WORK TASK |
Any picture in the material should be left out, while all other lines are copied exactly.

GIVEN MATERIAL below:

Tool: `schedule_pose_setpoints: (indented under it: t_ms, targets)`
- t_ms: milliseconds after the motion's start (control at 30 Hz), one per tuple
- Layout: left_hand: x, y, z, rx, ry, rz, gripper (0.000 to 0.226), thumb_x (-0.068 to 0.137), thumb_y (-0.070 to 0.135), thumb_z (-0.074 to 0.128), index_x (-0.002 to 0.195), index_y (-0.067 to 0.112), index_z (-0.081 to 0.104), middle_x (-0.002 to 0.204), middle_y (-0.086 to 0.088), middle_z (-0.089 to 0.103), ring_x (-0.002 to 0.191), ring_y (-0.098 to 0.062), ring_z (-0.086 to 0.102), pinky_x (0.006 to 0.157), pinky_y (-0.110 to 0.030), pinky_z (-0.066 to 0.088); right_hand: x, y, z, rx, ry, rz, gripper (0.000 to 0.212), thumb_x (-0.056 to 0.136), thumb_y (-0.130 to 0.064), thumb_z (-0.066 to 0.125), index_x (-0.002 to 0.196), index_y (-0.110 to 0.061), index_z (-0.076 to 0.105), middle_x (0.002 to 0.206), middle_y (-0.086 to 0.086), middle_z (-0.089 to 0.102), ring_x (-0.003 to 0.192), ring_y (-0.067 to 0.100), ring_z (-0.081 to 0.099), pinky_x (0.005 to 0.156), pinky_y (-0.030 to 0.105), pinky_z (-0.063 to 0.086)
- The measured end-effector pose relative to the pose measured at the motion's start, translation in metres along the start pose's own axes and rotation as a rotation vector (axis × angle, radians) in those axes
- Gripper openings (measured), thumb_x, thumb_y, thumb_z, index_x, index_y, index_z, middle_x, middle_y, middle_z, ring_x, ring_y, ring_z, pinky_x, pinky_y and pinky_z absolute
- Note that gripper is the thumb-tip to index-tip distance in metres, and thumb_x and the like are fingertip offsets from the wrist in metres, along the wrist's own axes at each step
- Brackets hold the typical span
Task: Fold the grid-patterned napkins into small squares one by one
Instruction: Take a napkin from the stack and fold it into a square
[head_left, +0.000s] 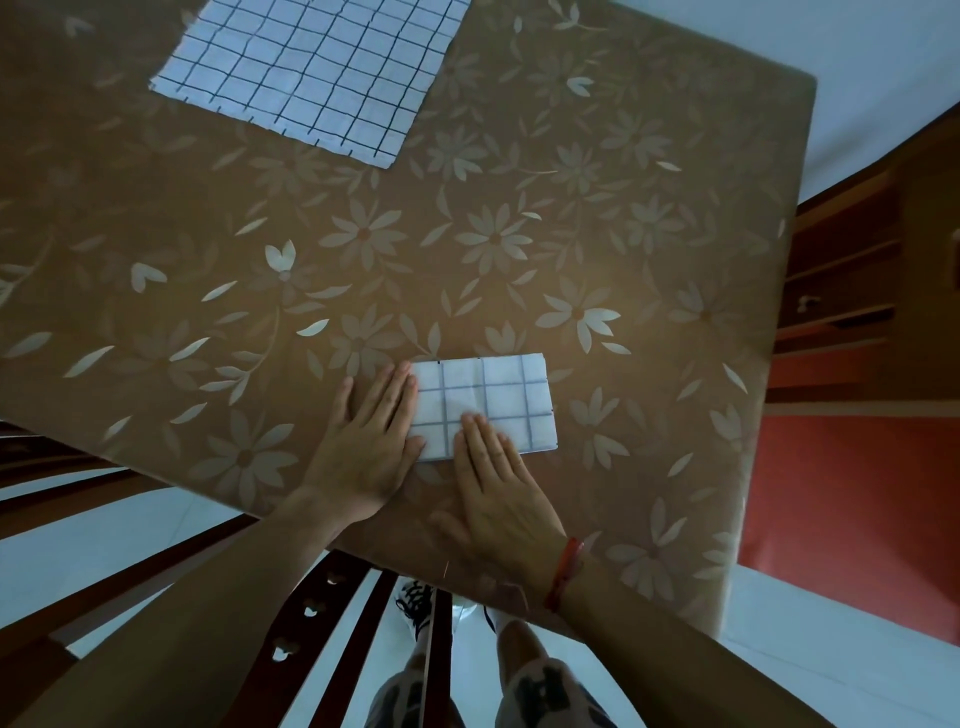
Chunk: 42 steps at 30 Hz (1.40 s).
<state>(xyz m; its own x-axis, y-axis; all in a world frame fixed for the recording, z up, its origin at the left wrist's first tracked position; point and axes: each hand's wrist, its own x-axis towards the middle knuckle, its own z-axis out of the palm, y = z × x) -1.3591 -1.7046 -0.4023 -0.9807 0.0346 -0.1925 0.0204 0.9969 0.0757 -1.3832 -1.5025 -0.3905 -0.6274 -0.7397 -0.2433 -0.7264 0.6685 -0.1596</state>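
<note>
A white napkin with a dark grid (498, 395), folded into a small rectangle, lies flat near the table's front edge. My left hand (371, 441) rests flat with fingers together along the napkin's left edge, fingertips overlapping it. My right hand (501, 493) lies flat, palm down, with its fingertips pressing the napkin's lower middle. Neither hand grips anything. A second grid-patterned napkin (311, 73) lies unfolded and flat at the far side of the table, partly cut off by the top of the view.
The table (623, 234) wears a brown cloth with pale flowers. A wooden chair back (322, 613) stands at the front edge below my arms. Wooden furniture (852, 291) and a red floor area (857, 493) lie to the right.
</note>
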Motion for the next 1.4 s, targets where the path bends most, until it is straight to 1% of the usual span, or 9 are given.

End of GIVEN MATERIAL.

COMPLETED TASK |
Tool: `schedule_pose_setpoints: (indented under it: t_ms, targets)`
- t_ms: milliseconds after the motion's start (control at 30 Hz), one per tuple
- Layout: left_hand: x, y, z, rx, ry, rz, gripper (0.000 to 0.226), thumb_x (-0.068 to 0.137), thumb_y (-0.070 to 0.135), thumb_z (-0.074 to 0.128), index_x (-0.002 to 0.195), index_y (-0.067 to 0.112), index_z (-0.081 to 0.104), middle_x (-0.002 to 0.204), middle_y (-0.086 to 0.088), middle_z (-0.089 to 0.103), ring_x (-0.002 to 0.191), ring_y (-0.098 to 0.062), ring_z (-0.086 to 0.102), pinky_x (0.006 to 0.157), pinky_y (-0.110 to 0.030), pinky_z (-0.066 to 0.088); right_hand: x, y, z, rx, ry, rz, gripper (0.000 to 0.212), thumb_x (-0.056 to 0.136), thumb_y (-0.130 to 0.064), thumb_z (-0.066 to 0.125), index_x (-0.002 to 0.196), index_y (-0.110 to 0.061), index_z (-0.076 to 0.105), middle_x (0.002 to 0.206), middle_y (-0.086 to 0.086), middle_z (-0.089 to 0.102), ring_x (-0.003 to 0.192), ring_y (-0.067 to 0.100), ring_z (-0.081 to 0.099), pinky_x (0.005 to 0.156), pinky_y (-0.030 to 0.105), pinky_z (-0.063 to 0.086)
- The measured end-effector pose relative to the pose measured at the motion's start, translation in metres along the start pose's own axes and rotation as a rotation vector (axis × angle, radians) in those axes
- Gripper openings (measured), thumb_x, thumb_y, thumb_z, index_x, index_y, index_z, middle_x, middle_y, middle_z, ring_x, ring_y, ring_z, pinky_x, pinky_y and pinky_z absolute
- Note that gripper is the thumb-tip to index-tip distance in metres, and thumb_x and the like are fingertip offsets from the wrist in metres, along the wrist's own axes at each step
- Brackets hold the typical span
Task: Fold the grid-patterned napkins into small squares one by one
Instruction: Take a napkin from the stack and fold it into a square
[head_left, +0.000s] 
Chunk: 42 steps at 30 Hz (1.40 s).
<state>(xyz m; its own x-axis, y-axis; all in a world frame fixed for the recording, z up, its origin at the left wrist's first tracked position; point and axes: each hand's wrist, its own x-axis towards the middle knuckle, its own z-axis out of the palm, y = z × x) -1.3591 -1.7046 -0.4023 -0.9807 0.0346 -0.1925 0.0204 0.9969 0.0757 -1.3832 -1.5025 -0.3905 -0.6274 -0.7397 -0.2433 -0.7264 0.6685 -0.1596</state>
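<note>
A white napkin with a dark grid (498, 395), folded into a small rectangle, lies flat near the table's front edge. My left hand (371, 441) rests flat with fingers together along the napkin's left edge, fingertips overlapping it. My right hand (501, 493) lies flat, palm down, with its fingertips pressing the napkin's lower middle. Neither hand grips anything. A second grid-patterned napkin (311, 73) lies unfolded and flat at the far side of the table, partly cut off by the top of the view.
The table (623, 234) wears a brown cloth with pale flowers. A wooden chair back (322, 613) stands at the front edge below my arms. Wooden furniture (852, 291) and a red floor area (857, 493) lie to the right.
</note>
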Motion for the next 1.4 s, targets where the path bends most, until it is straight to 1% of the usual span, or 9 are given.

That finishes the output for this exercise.